A Yemeni money changer serves a customer at his small shop in Sanaa, on 20 January 2010. [AFP via Getty Images]
A Yemeni money changer serves a customer at his small shop in Sanaa, on 20 January 2010. [AFP via Getty Images]

The Foreign Exchange Dealers Association in Aden Governorate, Yemen, yesterday announced that exchange operations will be "partially resumed", three days after suspending them as a result of the significant deterioration of the Yemeni riyal against foreign currencies.

In a statement the body said the decision to resume the exchange operations comes in response to the humanitarian need to disburse remittances, and after it had received assurances the Central Bank would address the deterioration of the Yemeni riyal's value.

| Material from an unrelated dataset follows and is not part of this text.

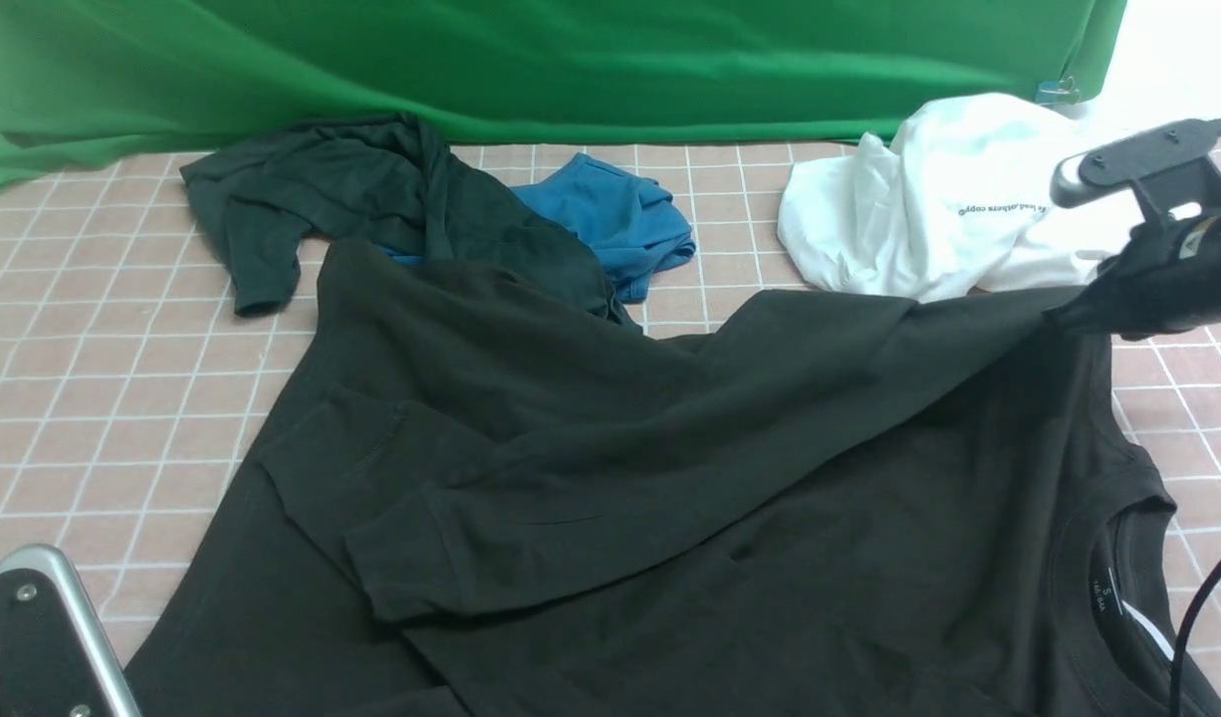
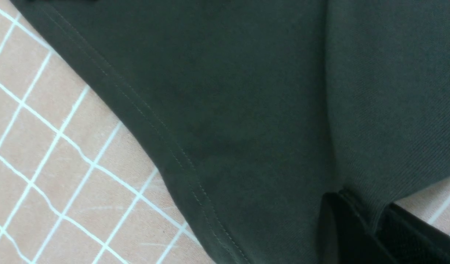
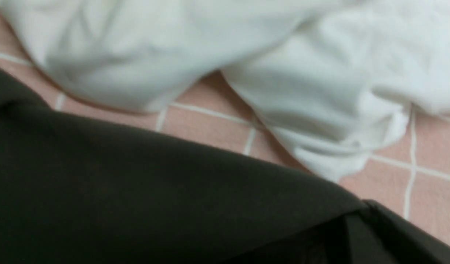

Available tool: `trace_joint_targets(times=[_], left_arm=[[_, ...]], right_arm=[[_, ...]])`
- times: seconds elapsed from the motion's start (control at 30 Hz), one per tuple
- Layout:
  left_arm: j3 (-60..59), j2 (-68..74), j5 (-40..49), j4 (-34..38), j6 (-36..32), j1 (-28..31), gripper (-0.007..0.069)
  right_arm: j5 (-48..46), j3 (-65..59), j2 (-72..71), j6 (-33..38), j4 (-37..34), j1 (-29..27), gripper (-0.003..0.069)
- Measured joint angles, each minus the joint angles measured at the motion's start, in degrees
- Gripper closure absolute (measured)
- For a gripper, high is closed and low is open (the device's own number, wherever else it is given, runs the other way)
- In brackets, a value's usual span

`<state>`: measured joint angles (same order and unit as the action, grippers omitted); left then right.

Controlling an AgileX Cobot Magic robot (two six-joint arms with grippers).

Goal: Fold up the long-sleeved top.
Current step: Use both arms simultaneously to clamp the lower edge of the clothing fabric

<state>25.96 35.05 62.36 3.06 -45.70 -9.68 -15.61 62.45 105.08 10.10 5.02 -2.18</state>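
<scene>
1. A pinkish-tan table cover [image 1: 93, 398] printed with a white grid fills the work area. In the left wrist view its lines run slightly wavy.
2. A green fabric backdrop [image 1: 571, 60] hangs across the back, and its lower edge bunches on the cover at the far left.
3. 3 other garments lie along the back: a crumpled greenish-black short-sleeved shirt [image 1: 302, 189] on the left, a blue garment [image 1: 610, 214] in the middle, and a white tee [image 1: 929, 209] with a small line of dark print on the right.
4. The long-sleeved top [image 1: 670, 478] – plain brownish-black knit – spreads over the front and centre, from the front-left corner to the right edge. Its far edge meets the short-sleeved shirt.
5. Its ribbed neckline [image 1: 1118, 523] sits at the front right, with a neck label [image 1: 1103, 590] marked "S" inside.
6. 1 sleeve [image 1: 620, 468] lies diagonally across the body, with its stitched cuff [image 1: 391, 563] toward the front left.
7. The left wrist view shows the hem [image 2: 155, 146] with 2 rows of stitching, lying flat on the cover.
8. The right gripper [image 1: 1069, 317] is raised at the right, just in front of the white tee. Its jaws are closed on shoulder fabric, which rises to it in a taut ridge.
9. The left gripper [image 2: 368, 223] is closed too, pinching a fold of the top near the hem. The front view shows only that arm's silver-and-black housing at the front-left corner.
</scene>
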Motion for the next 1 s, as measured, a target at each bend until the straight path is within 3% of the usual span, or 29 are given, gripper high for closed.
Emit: trace_joint_targets(times=[0.17, 0.3, 0.4, 0.47, 0.57, 0.7, 0.87, 1.0], left_arm=[[0.0, 0.0, 1.2, 0.0, 0.0, 0.0, 0.0589], [0.0, 0.0, 1.3, 0.0, 0.0, 0.0, 0.0589], [0.0, 0.0, 1.0, 0.0, 0.0, 0.0, 0.0589], [0.0, 0.0, 1.0, 0.0, 0.0, 0.0, 0.0589], [0.0, 0.0, 1.0, 0.0, 0.0, 0.0, 0.0589], [0.0, 0.0, 0.8, 0.0, 0.0, 0.0, 0.0589], [0.0, 0.0, 0.6, 0.0, 0.0, 0.0, 0.0589], [0.0, 0.0, 0.6, 0.0, 0.0, 0.0, 0.0589]], right_arm=[[-1.0, 0.1, 0.0, -0.3, 0.0, 0.0, 0.06], [-5.1, 0.1, -0.2, -1.1, 0.1, -0.1, 0.0425], [-9.4, 0.6, -1.2, -1.6, 0.2, -0.1, 0.0225], [-12.6, 1.7, -3.3, -1.9, 0.2, -0.1, 0.0158], [-17.4, 2.9, -7.4, -3.7, 0.3, 0.1, 0.0164], [-25.5, 3.4, -15.9, -5.7, 0.5, 2.7, 0.0237], [-37.3, -2.1, -28.1, -1.9, 0.6, 18.4, 0.0279], [-45.2, -11.2, -34.7, 7.3, 0.1, 36.4, 0.025]])
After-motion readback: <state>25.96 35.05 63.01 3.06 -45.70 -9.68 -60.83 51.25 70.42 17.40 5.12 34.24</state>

The association called on all money exchange institutions and firms to resume exchange activities from 8am until 2pm, stressing that the sale and purchase of foreign currencies remains "prohibited".

On Thursday, the group issued a circular calling on local money transfer networks, owners of exchange firms and all institutions, facilities and networks of the banking sector in Aden to suspend their exchange activities starting immediately following the accelerated collapse of the local currency against foreign currencies. The price of one US dollar reached 880 Yemeni riyals.

Last Tuesday, the United Nations World Food Program in Yemen warned the riyal had lost 250 per cent of its value since the start of the war in 2015, which has led to an increase in food prices by 140 per cent.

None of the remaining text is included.